Congratulations on getting your visa and registration.

Good luck on the viewings.

Dolly


----------



## anj1976 (Apr 24, 2008)

hi ellisa, congratulations.. that makes it another good news in teh forum. 

wish u luck with the house and the rest.

keep us posted

cheers
a


----------



## spadgersdad (Aug 30, 2008)

anj1976 said:


> hi ellisa, congratulations.. that makes it another good news in teh forum.
> 
> wish u luck with the house and the rest.
> 
> ...


Great news, hope all goes well with the house sale, then you are on your way to a new life down underlane:
All the best


----------



## ellisa (Jul 3, 2008)

Hi Dolly and Anj, thankyou so much and yes i will keep you posted on my progress both here in the uk and when i get to oz!!! I'm sure there will be many questions from now till then, blimy i will have to put my thinking cap on!!!......thanks again!


----------



## ellisa (Jul 3, 2008)

spadgersdad said:


> Great news, hope all goes well with the house sale, then you are on your way to a new life down underlane:
> All the best


Hi Spagersdad, thankyou!!! will keep you posted and fingers crossed.....:clap2:


----------



## dr_hazouma (Jun 16, 2009)

congratulations ellisa
you are such a good person and you deserve the best of all
hope we will got ours soon


----------



## richie colton (Jun 14, 2009)

hi congrats ellisa!! all the best with the house and the move!!:clap2: can you tell me how long you were waiting for the visa? i fust got approval from vic state and im just waiting for case officer.


----------



## scottishcelts (Aug 5, 2007)

CONGRATULATIONS 

...and the besta luck to you all :clap2:lane:


----------



## ellisa (Jul 3, 2008)

richie colton said:


> hi congrats ellisa!! all the best with the house and the move!!:clap2: can you tell me how long you were waiting for the visa? i fust got approval from vic state and im just waiting for case officer.

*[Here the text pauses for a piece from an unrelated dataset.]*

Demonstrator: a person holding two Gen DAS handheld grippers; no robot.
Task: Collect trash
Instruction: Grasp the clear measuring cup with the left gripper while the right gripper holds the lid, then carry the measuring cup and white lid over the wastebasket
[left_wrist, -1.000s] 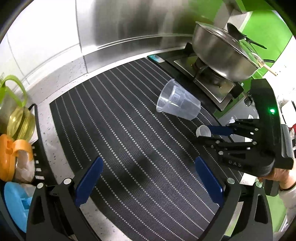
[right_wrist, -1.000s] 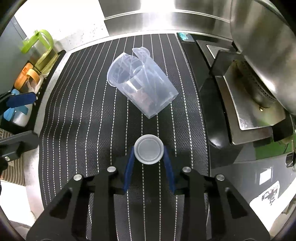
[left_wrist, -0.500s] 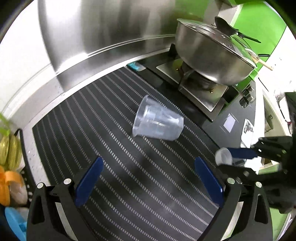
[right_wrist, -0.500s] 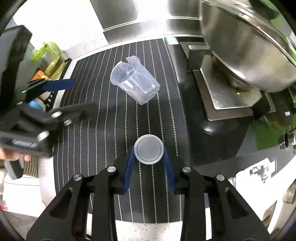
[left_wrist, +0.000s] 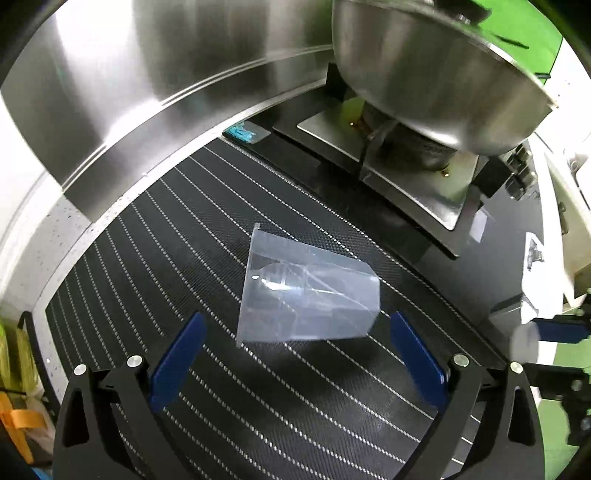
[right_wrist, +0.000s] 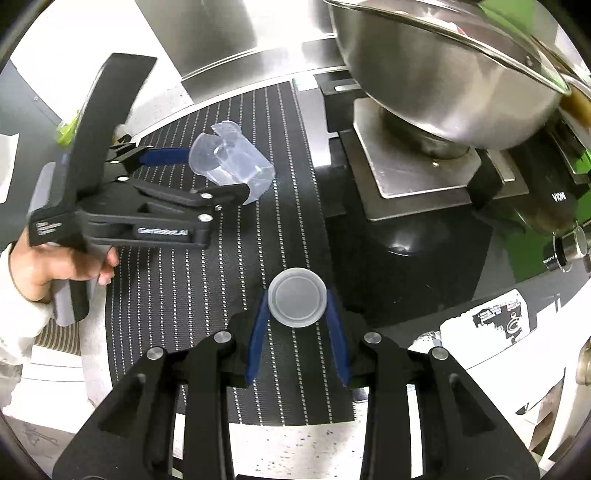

Hi Richie, I got approval with Queensland state in Dec 08 and lodged the visa 29 Jan 09. Hopefully you shouldn't have to wait too long for your CO or visa. I know some people had their visas quicker than me, so with any luck you'll be one of them.

Thanks to everyone for their support!!!!!!!:clap2:


----------



## richie colton (Jun 14, 2009)

cheers thanks!!!


----------



## tilla_07 (Jan 13, 2009)

Congrats!!!! Have fun in oz!!!


----------



## kaz101 (Nov 29, 2007)

Wow visas are like buses.... No approvals for ages and then we get a rash of them! 

*Congratulations!* :clap2:


----------



## weelee (Sep 15, 2008)

congrats ellisa,

looks like the good ship limbo is about to leave the docks full of excited people with one way tickets. good luck with the house.

We sold our house on Tuesday but just for an hour, our solicitor called us saying someone who had 2 visits had put in an offer of the full asking price but an hour later retracted the offer saying they couldnt get the amount we are looking for ironically they said they could get exactly 10 % less than the asking price.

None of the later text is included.